It’s no secret the COVID-19 pandemic had a profoundly negative effect on Black women, but one area that wasn’t discussed: Black women who die while giving birth.
According to newly released data from the Centers For Disease Control and Prevention (CDC), Black Americans represent 13% of the population but account for almost one-third of total maternal deaths in the U.S. Additionally, pregnancy-related deaths among Black women have increased from 44 per 100,000 in 2019 to 55.3 per 100,000 in 2020.
Many of the reasons for pregnancy-related deaths can be attributed to systemic racism in the healthcare industry.
Additional research indicated Black women often struggle to get the right diagnosis, have symptoms dismissed or ignored by doctors, and the statistics back it up. Black women are more likely to give birth prematurely, have emergency C-Sections, and are less likely to be treated for pain.
These statistics have led Black women to take more control of their pregnancies and start looking for alternative options to childbirth. Laila (who requested to be called by her first name to hide her identity), who’s in her second trimester, told NBCLX she was determined to control her pregnancy, hiring a doula, whose top responsibility is to support the mother during pregnancy and birth.
Black women have been turning to doulas in increasing numbers, and studies show doulas improve pregnancy outcomes, specifically for women of color.

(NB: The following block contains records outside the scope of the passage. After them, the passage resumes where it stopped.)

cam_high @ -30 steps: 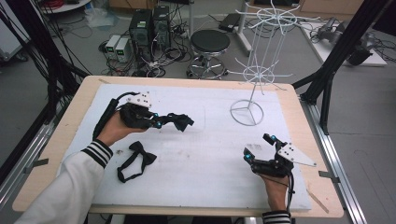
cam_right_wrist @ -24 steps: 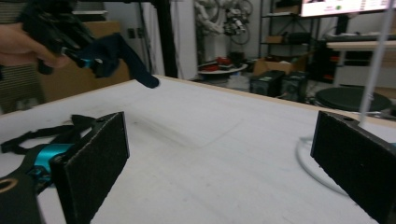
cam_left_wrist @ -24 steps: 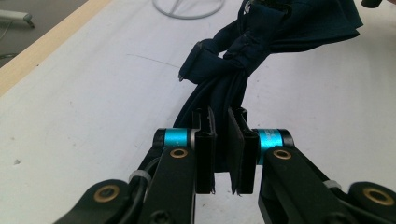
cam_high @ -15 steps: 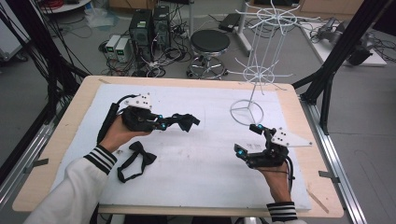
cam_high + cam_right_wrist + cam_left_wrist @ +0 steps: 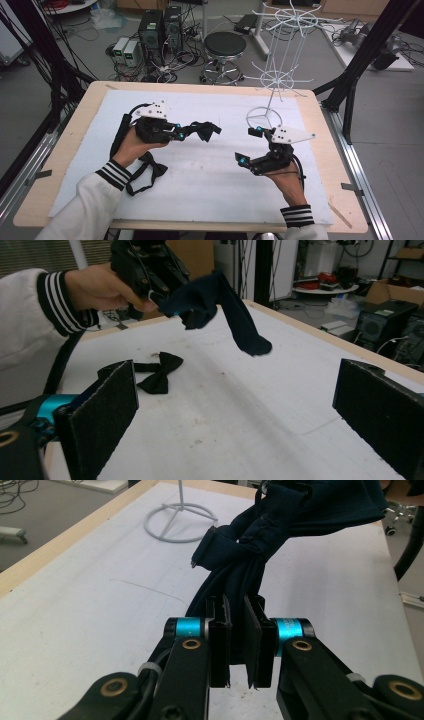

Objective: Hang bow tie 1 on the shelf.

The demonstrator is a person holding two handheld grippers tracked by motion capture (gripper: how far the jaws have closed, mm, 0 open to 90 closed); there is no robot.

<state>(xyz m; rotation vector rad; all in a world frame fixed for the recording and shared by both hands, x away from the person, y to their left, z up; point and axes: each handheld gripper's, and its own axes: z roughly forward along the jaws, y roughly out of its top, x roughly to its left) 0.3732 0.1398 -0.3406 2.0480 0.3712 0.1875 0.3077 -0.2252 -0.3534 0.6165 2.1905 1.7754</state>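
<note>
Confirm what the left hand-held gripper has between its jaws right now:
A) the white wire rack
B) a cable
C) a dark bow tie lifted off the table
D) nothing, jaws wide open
C: the left hand-held gripper is shut on a dark bow tie, which hangs above the white mat.

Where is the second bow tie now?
In the high view the bow tie lies flat on the white mat, at the table's left, beside the person's left forearm.

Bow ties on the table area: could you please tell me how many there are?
2. One dark fabric bow tie hangs clamped in the left tongs above the white mat; the other black bow tie lies on the mat by the left sleeve.
</note>
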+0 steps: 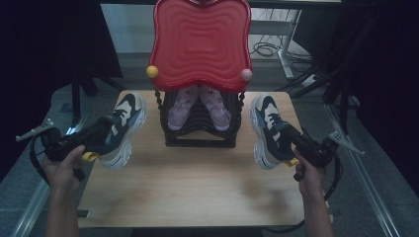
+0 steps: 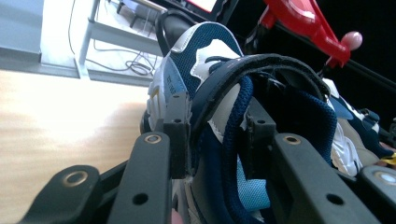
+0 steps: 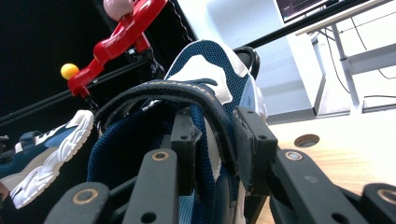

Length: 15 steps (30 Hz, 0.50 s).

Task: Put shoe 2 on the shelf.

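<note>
I hold two matching navy, white and light-blue sneakers. The left sneaker (image 1: 123, 123) hangs at the table's left edge, toe pointing away, and my left gripper (image 1: 106, 132) is shut on its heel collar. In the left gripper view the pads (image 2: 180, 126) pinch the padded collar wall of that shoe (image 2: 205, 60). Over the table's right side, the right sneaker (image 1: 267, 131) is held the same way by my right gripper (image 1: 290, 138). The right gripper view shows its collar and strap (image 3: 205, 70) clamped between the pads (image 3: 250, 140). Both shoes look slightly raised.
A black shoe rack (image 1: 200, 128) stands at the back middle of the wooden table (image 1: 197, 187), holding a pair of pink shoes (image 1: 200, 106). Its wavy red top (image 1: 200, 42) carries a yellow ball (image 1: 152, 71) and a pink ball (image 1: 246, 74). Desk legs and cables lie beyond.
</note>
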Tool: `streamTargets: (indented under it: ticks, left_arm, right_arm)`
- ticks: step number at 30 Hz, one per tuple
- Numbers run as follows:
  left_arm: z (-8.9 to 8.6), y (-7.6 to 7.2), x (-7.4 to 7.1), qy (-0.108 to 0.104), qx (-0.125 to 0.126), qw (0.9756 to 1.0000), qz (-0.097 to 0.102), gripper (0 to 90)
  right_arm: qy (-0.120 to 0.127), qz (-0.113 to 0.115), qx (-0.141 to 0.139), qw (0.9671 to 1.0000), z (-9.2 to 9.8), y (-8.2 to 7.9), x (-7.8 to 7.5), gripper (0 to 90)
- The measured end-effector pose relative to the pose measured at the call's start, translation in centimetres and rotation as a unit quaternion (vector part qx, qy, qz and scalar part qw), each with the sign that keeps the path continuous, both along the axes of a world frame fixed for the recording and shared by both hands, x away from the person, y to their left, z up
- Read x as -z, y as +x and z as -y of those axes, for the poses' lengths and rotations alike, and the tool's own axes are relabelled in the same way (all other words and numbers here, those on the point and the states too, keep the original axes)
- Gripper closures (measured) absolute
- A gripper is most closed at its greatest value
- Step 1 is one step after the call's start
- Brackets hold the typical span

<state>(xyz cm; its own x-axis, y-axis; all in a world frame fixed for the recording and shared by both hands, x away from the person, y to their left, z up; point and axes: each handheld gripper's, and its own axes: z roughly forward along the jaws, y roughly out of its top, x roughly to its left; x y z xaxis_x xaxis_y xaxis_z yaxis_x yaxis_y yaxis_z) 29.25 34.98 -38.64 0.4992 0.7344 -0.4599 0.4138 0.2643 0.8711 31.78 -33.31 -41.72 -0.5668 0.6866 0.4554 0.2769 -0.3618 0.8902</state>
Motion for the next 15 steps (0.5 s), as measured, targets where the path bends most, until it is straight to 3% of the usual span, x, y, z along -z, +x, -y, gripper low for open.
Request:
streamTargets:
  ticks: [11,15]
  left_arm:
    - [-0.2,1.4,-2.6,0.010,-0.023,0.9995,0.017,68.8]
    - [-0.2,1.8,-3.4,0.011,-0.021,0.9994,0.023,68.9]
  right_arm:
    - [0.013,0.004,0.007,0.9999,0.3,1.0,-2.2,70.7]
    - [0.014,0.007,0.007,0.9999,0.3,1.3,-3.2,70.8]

Laila is also working with a birthing center that includes a racially diverse group of midwives for prenatal care and delivery.
Many Black women across the U.S. are making similar decisions, hiring other women of color who have given birth more than once, knowing what women are going through during labor, and listening to their concerns and requests. In hospitals, the doctor controls the situation and, as a result, often won’t listen to a Black mother concerning pain management during labor and childbirth.
Doulas and minority midwives can make women feel more protected when giving birth, providing a comfortable environment instead of a cold, white hospital room, which could lead to a shift in birthing services in the medical industry.